Las declaraciones de Solzhenitsin, como era de esperar, causaron gran revuelo entre la progresía. El escritor Juan Benet —considerado por algunos como el más influyente de la segunda mitad del siglo XX español— se rasgaría las vestiduras, mostrando a las claras la quintaesencia de la izquierda española, cuyo gran ideal no era tanto la lucha contra la dictadura franquista como la implantación de un régimen totalitario de corte soviético.
He aquí lo que escribió Benet, sin el menor recato, en ‘Cuadernos para el diálogo’, el 27 de marzo de 1976:
«Yo creo firmemente que, mientras existan personas como Alexandr Soljenitsin, los campos de concentración subsistirán y deben subsistir. Tal vez deberían estar un poco mejor guardados, a fin de que personas como Alexandr Soljenitsin no puedan salir de ellos […] Nada más higiénico que el hecho de que las autoridades soviéticas —cuyos gustos y criterios sobre los escritores rusos subversivos comparto a menudo— busquen la manera de librarse de semejante peste».
No hace falta añadir ningún comentario al párrafo anterior, ni siquiera con relación a los sarcasmos gruesos, que son de un mal gusto despiadado. Basta con agregar que el artículo de este destacado escritor pro-gulag tuvo el dudoso honor de ser reproducido en el ‘Pravda’ inmediatamente, apenas tres días después. O sea, lo que tardarían en traducirlo, evaluarlo y editarlo, no fuese que contuviera alguna mínima impureza ideológica propia del medio en que fue escrito.

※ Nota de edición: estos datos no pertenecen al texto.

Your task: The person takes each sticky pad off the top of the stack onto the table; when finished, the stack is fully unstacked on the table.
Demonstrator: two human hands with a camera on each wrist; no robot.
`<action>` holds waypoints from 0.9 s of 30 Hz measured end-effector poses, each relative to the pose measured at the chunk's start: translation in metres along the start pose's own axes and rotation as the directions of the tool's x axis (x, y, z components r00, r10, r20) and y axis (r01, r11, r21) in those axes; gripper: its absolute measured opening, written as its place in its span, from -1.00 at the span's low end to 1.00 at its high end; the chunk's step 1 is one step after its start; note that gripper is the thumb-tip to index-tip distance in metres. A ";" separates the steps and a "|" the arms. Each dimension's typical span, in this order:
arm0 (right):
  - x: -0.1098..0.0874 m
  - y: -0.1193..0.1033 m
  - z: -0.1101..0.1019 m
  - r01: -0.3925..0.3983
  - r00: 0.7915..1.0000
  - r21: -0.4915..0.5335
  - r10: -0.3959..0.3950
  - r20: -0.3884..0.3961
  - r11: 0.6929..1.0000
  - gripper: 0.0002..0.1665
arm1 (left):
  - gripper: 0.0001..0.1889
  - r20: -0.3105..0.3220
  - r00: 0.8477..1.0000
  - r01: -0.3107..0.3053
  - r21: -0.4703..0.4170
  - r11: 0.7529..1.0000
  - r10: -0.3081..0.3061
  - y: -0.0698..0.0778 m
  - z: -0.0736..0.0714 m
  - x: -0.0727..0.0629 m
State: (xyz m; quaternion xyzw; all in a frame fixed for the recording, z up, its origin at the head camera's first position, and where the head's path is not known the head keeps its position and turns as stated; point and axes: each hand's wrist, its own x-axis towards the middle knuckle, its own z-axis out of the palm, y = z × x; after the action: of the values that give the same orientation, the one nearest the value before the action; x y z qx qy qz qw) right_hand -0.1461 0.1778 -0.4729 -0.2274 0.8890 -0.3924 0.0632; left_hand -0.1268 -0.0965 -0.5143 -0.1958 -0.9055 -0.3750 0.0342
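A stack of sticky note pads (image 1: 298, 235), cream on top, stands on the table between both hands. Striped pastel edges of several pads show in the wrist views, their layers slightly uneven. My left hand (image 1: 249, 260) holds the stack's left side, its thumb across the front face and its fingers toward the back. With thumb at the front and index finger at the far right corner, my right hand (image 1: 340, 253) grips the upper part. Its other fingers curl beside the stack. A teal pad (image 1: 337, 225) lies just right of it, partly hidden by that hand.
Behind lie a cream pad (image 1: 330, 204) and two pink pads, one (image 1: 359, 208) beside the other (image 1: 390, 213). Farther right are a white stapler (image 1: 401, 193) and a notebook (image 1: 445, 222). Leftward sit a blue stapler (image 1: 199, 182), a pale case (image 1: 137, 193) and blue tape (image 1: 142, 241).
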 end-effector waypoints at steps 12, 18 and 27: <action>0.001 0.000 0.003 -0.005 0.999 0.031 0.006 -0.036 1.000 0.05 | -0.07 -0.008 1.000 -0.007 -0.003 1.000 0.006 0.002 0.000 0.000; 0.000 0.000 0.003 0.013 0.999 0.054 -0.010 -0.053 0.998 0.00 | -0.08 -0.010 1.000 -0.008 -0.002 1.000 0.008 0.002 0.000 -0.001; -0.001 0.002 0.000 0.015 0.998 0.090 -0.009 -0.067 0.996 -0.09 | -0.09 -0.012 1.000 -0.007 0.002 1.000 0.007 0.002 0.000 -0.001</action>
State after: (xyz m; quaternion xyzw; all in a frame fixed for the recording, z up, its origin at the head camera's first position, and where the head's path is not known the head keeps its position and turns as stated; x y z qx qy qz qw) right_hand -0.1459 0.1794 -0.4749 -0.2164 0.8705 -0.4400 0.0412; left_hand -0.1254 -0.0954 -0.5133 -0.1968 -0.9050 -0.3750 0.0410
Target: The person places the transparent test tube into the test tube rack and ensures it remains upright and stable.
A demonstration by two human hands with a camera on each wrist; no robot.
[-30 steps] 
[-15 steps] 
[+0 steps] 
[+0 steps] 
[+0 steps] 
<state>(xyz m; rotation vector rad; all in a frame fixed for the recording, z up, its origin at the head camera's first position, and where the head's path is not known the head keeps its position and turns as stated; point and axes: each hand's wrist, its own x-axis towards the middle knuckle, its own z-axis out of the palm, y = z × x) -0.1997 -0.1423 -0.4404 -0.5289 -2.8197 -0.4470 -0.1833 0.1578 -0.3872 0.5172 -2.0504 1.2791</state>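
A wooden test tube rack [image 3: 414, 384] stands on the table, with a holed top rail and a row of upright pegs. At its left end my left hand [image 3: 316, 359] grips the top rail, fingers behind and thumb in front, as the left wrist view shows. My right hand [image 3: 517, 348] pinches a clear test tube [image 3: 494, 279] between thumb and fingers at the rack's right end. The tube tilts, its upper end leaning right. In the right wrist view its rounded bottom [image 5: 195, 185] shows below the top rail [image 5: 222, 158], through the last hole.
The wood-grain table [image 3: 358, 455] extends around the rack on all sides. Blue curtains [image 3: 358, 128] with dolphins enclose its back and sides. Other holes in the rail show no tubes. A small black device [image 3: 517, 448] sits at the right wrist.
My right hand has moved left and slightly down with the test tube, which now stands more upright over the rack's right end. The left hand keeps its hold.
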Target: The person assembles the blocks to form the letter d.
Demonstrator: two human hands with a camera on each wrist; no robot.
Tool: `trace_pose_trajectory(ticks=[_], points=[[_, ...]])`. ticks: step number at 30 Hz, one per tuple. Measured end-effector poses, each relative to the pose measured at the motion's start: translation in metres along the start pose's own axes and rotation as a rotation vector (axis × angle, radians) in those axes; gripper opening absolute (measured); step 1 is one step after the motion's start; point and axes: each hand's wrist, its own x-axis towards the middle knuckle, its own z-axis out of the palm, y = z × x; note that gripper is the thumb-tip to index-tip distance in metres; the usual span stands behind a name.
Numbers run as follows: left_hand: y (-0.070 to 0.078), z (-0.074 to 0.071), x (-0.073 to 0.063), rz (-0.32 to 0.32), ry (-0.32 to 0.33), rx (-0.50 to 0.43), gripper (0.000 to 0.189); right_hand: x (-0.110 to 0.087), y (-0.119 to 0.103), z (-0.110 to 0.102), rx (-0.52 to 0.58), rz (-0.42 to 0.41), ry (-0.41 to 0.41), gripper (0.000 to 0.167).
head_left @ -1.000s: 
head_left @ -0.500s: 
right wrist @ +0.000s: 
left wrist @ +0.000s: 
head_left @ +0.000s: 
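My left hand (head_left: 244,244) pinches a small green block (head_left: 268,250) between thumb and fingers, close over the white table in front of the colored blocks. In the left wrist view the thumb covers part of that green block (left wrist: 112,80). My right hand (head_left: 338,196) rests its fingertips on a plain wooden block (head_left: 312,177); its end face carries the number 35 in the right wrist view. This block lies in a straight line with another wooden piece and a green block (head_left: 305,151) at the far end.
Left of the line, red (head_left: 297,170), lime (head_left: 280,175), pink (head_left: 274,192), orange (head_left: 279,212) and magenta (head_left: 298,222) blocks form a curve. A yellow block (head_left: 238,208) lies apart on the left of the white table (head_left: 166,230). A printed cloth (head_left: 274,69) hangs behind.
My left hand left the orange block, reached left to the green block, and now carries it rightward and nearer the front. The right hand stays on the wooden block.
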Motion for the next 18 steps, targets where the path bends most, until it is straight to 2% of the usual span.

Hay que ser realmente inhumano para hacer la apología del gulag, es decir del genocidio soviético. Más aún sabiendo la abismal diferencia que mediaba entre ‘un día en la vida de Iván Denísovich’, o del propio Solzhenitsin, y la vida regalada y sabrosana de un intelectual progre como Benet. Y de toda la izquierda caviar. No me jodan.